• Required action
Going down the data below, set down exactly the line with "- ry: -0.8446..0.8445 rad" and each line after it through the line with "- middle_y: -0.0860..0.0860"; no other lines.

BEGIN Input

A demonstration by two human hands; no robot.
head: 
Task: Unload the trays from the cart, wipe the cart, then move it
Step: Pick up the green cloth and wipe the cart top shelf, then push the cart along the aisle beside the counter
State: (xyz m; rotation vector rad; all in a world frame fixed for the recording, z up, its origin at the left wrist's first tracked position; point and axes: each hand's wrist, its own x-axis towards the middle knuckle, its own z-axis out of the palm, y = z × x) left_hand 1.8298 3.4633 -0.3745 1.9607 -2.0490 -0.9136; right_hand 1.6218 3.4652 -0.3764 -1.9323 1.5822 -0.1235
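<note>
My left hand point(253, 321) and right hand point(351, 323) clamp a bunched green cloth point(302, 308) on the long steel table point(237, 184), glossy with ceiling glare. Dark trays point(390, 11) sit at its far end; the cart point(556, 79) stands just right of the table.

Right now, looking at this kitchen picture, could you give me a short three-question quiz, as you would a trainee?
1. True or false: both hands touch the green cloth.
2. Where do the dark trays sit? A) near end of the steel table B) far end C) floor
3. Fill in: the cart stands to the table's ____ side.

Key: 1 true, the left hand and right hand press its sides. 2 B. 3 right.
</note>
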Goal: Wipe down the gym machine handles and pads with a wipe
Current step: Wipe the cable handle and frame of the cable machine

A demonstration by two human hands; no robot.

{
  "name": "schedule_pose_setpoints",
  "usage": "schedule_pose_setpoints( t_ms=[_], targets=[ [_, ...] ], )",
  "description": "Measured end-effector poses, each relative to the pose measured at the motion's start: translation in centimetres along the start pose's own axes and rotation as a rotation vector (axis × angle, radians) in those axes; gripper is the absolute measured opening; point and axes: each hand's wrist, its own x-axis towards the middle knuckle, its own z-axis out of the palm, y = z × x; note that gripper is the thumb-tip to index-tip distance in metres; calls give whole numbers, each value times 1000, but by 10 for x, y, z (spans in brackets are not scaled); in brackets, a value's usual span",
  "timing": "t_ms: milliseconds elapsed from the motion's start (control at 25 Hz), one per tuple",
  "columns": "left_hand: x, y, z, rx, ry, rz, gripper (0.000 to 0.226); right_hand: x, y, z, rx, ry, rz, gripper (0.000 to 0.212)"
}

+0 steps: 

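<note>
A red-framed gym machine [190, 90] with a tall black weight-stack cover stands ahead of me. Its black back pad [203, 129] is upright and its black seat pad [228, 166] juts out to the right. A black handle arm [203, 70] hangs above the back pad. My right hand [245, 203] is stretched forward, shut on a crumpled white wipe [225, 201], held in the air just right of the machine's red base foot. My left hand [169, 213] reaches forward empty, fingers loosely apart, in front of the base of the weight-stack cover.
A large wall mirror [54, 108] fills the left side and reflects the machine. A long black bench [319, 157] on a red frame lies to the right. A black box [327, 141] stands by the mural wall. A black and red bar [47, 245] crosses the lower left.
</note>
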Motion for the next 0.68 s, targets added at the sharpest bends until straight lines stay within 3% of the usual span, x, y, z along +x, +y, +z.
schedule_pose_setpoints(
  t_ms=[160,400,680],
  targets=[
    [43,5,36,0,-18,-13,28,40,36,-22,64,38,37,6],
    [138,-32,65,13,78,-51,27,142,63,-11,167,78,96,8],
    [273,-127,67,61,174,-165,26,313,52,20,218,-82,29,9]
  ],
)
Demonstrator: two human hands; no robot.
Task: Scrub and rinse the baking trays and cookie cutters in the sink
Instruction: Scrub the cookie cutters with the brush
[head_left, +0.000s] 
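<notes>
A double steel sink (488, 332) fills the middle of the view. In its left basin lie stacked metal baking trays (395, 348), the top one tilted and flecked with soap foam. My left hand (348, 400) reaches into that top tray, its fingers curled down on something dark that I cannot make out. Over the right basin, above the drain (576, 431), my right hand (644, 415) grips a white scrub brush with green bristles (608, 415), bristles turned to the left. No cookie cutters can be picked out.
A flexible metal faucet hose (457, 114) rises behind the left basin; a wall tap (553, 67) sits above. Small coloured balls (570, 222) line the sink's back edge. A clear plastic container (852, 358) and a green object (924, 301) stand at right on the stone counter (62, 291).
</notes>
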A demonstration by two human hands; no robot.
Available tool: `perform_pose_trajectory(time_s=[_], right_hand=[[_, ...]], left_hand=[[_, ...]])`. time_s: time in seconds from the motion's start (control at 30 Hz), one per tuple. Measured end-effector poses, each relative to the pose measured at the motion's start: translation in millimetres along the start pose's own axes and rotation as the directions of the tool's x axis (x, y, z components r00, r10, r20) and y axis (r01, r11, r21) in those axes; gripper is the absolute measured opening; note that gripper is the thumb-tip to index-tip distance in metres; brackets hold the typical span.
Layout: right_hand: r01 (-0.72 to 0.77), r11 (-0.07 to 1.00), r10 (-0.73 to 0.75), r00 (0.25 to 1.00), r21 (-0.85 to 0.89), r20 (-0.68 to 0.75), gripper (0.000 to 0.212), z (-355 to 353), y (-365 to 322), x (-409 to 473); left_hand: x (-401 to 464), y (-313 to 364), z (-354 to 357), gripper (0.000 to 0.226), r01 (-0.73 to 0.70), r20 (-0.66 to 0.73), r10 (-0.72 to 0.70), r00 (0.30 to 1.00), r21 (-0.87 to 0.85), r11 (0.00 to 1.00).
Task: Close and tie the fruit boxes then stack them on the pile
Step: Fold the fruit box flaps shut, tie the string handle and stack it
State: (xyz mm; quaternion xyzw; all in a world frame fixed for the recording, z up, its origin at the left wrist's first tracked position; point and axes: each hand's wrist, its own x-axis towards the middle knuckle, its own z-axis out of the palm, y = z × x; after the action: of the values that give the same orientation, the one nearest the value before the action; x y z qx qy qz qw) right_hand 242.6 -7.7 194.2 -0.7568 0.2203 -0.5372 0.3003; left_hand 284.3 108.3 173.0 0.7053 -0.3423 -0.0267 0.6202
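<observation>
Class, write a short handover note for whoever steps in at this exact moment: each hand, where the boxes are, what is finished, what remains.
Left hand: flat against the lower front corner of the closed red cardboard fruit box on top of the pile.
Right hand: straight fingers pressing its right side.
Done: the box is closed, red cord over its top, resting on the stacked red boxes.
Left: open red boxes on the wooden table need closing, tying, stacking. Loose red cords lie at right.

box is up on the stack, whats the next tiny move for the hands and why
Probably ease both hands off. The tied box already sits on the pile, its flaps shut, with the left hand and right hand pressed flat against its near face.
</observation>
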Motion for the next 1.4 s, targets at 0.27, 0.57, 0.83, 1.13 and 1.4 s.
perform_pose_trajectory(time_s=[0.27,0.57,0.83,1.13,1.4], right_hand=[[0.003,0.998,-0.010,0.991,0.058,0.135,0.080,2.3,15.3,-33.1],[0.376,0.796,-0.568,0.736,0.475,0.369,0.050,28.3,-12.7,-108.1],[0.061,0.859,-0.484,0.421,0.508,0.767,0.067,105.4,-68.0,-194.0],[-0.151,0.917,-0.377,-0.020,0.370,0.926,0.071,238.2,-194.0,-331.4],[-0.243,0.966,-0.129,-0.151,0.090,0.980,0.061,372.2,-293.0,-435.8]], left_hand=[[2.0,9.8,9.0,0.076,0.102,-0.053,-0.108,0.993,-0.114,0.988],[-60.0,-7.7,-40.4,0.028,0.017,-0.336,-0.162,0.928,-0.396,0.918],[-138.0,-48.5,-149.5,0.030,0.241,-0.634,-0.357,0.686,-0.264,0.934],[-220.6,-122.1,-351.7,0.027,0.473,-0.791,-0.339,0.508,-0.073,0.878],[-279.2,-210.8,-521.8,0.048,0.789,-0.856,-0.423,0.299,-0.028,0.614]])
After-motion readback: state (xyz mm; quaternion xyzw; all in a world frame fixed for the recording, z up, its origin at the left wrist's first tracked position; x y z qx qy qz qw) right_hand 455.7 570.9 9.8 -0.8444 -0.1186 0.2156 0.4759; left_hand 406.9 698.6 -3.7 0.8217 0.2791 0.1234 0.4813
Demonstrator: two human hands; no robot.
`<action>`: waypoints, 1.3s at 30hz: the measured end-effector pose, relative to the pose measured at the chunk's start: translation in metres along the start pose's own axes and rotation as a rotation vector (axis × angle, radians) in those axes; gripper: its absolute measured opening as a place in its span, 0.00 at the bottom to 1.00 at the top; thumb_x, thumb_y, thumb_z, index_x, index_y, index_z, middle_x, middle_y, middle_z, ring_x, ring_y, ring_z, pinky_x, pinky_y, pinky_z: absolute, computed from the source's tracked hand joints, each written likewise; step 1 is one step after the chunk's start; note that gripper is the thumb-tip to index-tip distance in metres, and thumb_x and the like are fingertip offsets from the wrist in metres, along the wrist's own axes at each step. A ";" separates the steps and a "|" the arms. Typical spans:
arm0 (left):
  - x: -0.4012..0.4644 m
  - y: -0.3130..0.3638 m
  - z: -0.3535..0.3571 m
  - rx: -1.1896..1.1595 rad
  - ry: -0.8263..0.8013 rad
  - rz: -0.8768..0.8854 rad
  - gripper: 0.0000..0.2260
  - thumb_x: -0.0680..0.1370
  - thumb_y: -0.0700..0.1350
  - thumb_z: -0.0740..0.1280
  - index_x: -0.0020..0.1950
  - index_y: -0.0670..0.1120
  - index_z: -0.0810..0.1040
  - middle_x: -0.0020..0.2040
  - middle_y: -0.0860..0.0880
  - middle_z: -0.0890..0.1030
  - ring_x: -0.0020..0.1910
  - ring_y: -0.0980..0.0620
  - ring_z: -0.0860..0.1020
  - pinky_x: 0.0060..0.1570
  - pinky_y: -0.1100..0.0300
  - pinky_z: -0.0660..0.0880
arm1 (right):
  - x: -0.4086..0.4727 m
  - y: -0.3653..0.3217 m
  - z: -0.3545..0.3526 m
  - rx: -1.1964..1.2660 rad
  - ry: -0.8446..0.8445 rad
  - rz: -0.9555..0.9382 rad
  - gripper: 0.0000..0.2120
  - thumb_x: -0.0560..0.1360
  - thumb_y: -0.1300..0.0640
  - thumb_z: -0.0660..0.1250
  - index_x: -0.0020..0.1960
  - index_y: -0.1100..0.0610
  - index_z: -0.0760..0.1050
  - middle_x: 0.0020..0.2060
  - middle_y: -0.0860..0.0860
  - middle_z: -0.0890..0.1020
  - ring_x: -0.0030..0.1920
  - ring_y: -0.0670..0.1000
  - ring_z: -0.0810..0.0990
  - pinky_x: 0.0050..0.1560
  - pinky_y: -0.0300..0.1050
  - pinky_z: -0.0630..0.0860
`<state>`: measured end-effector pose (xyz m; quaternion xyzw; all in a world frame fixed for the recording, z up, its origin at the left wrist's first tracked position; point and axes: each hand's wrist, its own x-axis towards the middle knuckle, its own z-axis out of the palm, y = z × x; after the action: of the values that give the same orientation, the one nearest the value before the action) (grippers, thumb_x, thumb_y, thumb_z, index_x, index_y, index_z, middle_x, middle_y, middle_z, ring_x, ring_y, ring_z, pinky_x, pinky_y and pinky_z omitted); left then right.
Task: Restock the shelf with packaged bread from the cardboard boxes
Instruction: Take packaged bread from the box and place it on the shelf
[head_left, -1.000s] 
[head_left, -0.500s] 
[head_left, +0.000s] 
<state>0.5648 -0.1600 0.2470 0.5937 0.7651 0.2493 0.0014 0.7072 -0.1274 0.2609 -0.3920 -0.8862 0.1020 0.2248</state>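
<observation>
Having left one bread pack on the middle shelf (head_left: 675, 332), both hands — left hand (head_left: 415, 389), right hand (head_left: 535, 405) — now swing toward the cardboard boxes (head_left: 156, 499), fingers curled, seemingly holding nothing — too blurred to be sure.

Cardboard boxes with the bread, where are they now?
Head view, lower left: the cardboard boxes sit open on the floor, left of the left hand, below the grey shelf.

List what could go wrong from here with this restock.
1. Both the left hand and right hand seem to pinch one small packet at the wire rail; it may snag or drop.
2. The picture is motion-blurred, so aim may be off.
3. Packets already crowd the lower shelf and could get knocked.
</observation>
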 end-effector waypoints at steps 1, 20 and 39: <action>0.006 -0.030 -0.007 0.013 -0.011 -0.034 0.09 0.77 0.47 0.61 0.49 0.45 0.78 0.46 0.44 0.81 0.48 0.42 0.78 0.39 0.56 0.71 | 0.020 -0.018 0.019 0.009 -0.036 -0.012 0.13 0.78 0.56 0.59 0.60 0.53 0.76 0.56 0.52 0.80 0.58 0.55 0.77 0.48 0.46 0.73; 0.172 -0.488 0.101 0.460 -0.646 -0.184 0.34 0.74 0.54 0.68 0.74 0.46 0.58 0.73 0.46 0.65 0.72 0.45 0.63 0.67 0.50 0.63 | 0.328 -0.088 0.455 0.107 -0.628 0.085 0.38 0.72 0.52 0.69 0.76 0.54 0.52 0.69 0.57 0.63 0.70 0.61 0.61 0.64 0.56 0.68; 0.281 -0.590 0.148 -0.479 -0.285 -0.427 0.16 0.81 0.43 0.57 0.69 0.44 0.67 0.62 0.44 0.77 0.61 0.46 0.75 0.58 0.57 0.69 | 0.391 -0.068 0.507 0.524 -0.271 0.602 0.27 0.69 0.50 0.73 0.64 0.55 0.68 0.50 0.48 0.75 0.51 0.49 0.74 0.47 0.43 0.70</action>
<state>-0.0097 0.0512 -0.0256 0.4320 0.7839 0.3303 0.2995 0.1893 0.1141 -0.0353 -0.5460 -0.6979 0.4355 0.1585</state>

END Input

• Solution for this problem
  - ry: -0.8446..0.8445 rad
  - rz: -0.9555..0.9382 rad
  - gripper: 0.0000..0.2120
  - thumb_x: -0.0560..0.1360
  - thumb_y: -0.1300..0.0640
  - thumb_z: -0.0660..0.1250
  - index_x: -0.0020..0.1960
  - index_y: -0.1100..0.0610
  - index_z: -0.0760..0.1050
  - middle_x: 0.0020..0.2060
  - middle_y: -0.0860..0.0860

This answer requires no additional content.